Work task
Pictures are to be left out; everything else in the records must be repeated exactly.

Task input
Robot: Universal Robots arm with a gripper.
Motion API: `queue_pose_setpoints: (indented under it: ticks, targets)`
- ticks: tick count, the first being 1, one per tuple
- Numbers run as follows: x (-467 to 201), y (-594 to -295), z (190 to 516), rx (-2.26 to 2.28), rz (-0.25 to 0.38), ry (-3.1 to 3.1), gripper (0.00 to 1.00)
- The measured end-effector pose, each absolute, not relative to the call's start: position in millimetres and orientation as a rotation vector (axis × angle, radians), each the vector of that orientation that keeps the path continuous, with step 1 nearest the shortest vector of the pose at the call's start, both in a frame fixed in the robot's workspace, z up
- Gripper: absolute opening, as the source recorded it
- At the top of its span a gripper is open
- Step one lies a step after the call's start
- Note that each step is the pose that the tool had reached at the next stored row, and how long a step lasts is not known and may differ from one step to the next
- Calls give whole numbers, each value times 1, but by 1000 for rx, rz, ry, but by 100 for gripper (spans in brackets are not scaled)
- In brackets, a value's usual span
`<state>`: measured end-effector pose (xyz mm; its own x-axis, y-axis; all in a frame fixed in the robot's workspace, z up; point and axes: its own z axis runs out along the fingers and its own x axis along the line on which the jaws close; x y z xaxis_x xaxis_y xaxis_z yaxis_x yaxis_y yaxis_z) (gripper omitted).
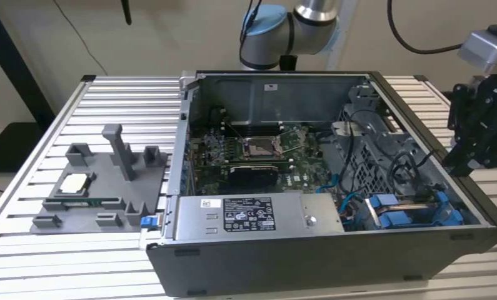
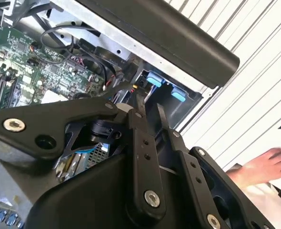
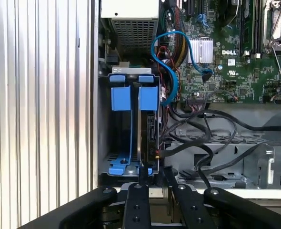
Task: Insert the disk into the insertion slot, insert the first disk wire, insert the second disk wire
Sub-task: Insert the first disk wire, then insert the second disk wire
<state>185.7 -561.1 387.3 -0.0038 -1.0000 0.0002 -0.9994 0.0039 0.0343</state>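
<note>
The disk (image 3: 149, 102) stands on edge inside the insertion slot (image 3: 126, 167), its blue carrier tab beside a second blue tab. In the exterior view the insertion slot (image 1: 415, 212) lies in the front corner of the open computer case, on the exterior view's right. My gripper (image 1: 465, 165) hangs outside the case wall by that corner, above the slot. In both wrist views the gripper (image 3: 155, 174) (image 2: 151, 109) is open by a narrow gap with nothing between its fingers. A blue wire (image 3: 171, 71) loops from the motherboard, and black wires (image 3: 197, 133) run beside the slot.
A grey metal box with a white sticker (image 1: 248, 215) sits along the case's front. A grey fixture (image 1: 98, 187) holding a small chip (image 1: 73, 183) lies on the slatted table at the exterior view's left. A person's hand (image 2: 264, 169) rests on the table near the case.
</note>
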Motion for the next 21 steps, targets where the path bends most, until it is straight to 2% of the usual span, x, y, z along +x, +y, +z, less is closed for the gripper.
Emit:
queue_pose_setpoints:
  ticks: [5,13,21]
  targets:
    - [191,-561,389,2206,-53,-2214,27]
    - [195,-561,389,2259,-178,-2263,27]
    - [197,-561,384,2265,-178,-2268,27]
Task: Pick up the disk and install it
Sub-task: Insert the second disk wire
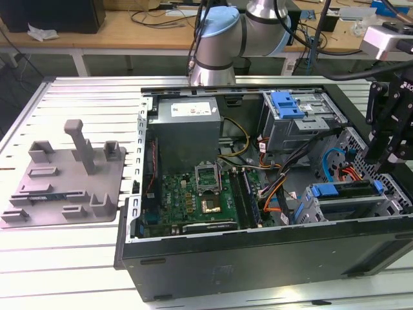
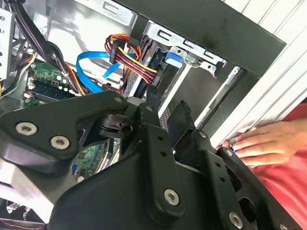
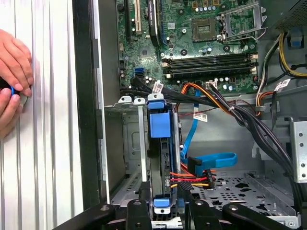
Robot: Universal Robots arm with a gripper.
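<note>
The disk (image 3: 159,158) stands on edge in the drive cage (image 3: 125,158) of the open computer case, its blue carrier clip (image 3: 159,125) on top. In the exterior view the disk (image 1: 348,189) lies in the cage at the case's front corner, on the exterior view's right. My gripper (image 3: 163,213) hovers over one end of the disk with a black finger (image 3: 136,211) on either side, open and not touching it. From the exterior view my gripper (image 1: 382,152) hangs a little above and beside the cage. The second wrist view has my gripper (image 2: 168,125) close to the cage.
Red, yellow and orange power cables (image 3: 194,178) and a blue data cable (image 3: 211,159) run beside the disk. The motherboard (image 3: 206,43) fills the case floor. A person's hand (image 3: 13,72) rests on the ribbed table beside the case. A grey fixture (image 1: 68,174) sits at the exterior view's left.
</note>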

Solution
Robot: Universal Robots arm with a gripper.
Motion API: `queue_pose_setpoints: (indented under it: ticks, targets)`
- ticks: tick count, the first being 1, one per tuple
- Numbers run as follows: x (-467 to 201), y (-594 to -295), z (190 to 516), rx (-2.26 to 2.28), rz (-0.25 to 0.38), ry (-3.1 to 3.1), gripper (0.00 to 1.00)
- The measured end-effector pose, each absolute, not relative to the call's start: position in millimetres and orientation as a rotation vector (axis × angle, radians), each the vector of that orientation that keeps the path continuous, with step 1 nearest the shortest vector of the pose at the call's start, both in a frame fixed in the robot's workspace, z up
- Gripper: absolute opening, as the source recorded it
- At the top of its span a gripper is open
- Step one lies a step after the call's start
- Note that each step is the pose that the tool had reached at the next stored row, and how long a step lasts is not known and may differ from one step to the next
- Calls give whole numbers, each value times 1, but by 1000 for rx, rz, ry, but by 100 for gripper (spans in brackets are not scaled)
- In brackets, a value's usual span
`<state>`: measured end-effector pose (xyz mm; its own x-axis, y-axis; all in a frame fixed in the robot's workspace, z up; point and axes: its own z axis runs out along the fingers and its own x axis along the line on which the jaws close; x y z xaxis_x xaxis_y xaxis_z yaxis_x yaxis_y yaxis_z) (gripper omitted).
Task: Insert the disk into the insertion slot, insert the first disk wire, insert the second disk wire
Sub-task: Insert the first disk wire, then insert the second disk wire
<state>185.7 -561.1 387.3 -0.0038 -1.0000 0.0002 -0.9994 0.0039 0.0343</state>
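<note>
The disk (image 3: 149, 102) stands on edge inside the insertion slot (image 3: 126, 167), its blue carrier tab beside a second blue tab. In the exterior view the insertion slot (image 1: 415, 212) lies in the front corner of the open computer case, on the exterior view's right. My gripper (image 1: 465, 165) hangs outside the case wall by that corner, above the slot. In both wrist views the gripper (image 3: 155, 174) (image 2: 151, 109) is open by a narrow gap with nothing between its fingers. A blue wire (image 3: 171, 71) loops from the motherboard, and black wires (image 3: 197, 133) run beside the slot.
A grey metal box with a white sticker (image 1: 248, 215) sits along the case's front. A grey fixture (image 1: 98, 187) holding a small chip (image 1: 73, 183) lies on the slatted table at the exterior view's left. A person's hand (image 2: 264, 169) rests on the table near the case.
</note>
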Motion for the next 21 steps, targets where the path bends most, until it is straight to 2% of the usual span, x, y, z along +x, +y, +z, less is closed for the gripper.
Emit:
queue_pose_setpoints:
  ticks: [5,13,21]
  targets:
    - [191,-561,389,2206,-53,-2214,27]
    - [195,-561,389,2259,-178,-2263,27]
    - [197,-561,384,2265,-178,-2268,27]
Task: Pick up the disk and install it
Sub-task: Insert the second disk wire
Robot: Universal Robots arm with a gripper.
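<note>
The disk (image 3: 159,158) stands on edge in the drive cage (image 3: 125,158) of the open computer case, its blue carrier clip (image 3: 159,125) on top. In the exterior view the disk (image 1: 348,189) lies in the cage at the case's front corner, on the exterior view's right. My gripper (image 3: 163,213) hovers over one end of the disk with a black finger (image 3: 136,211) on either side, open and not touching it. From the exterior view my gripper (image 1: 382,152) hangs a little above and beside the cage. The second wrist view has my gripper (image 2: 168,125) close to the cage.
Red, yellow and orange power cables (image 3: 194,178) and a blue data cable (image 3: 211,159) run beside the disk. The motherboard (image 3: 206,43) fills the case floor. A person's hand (image 3: 13,72) rests on the ribbed table beside the case. A grey fixture (image 1: 68,174) sits at the exterior view's left.
</note>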

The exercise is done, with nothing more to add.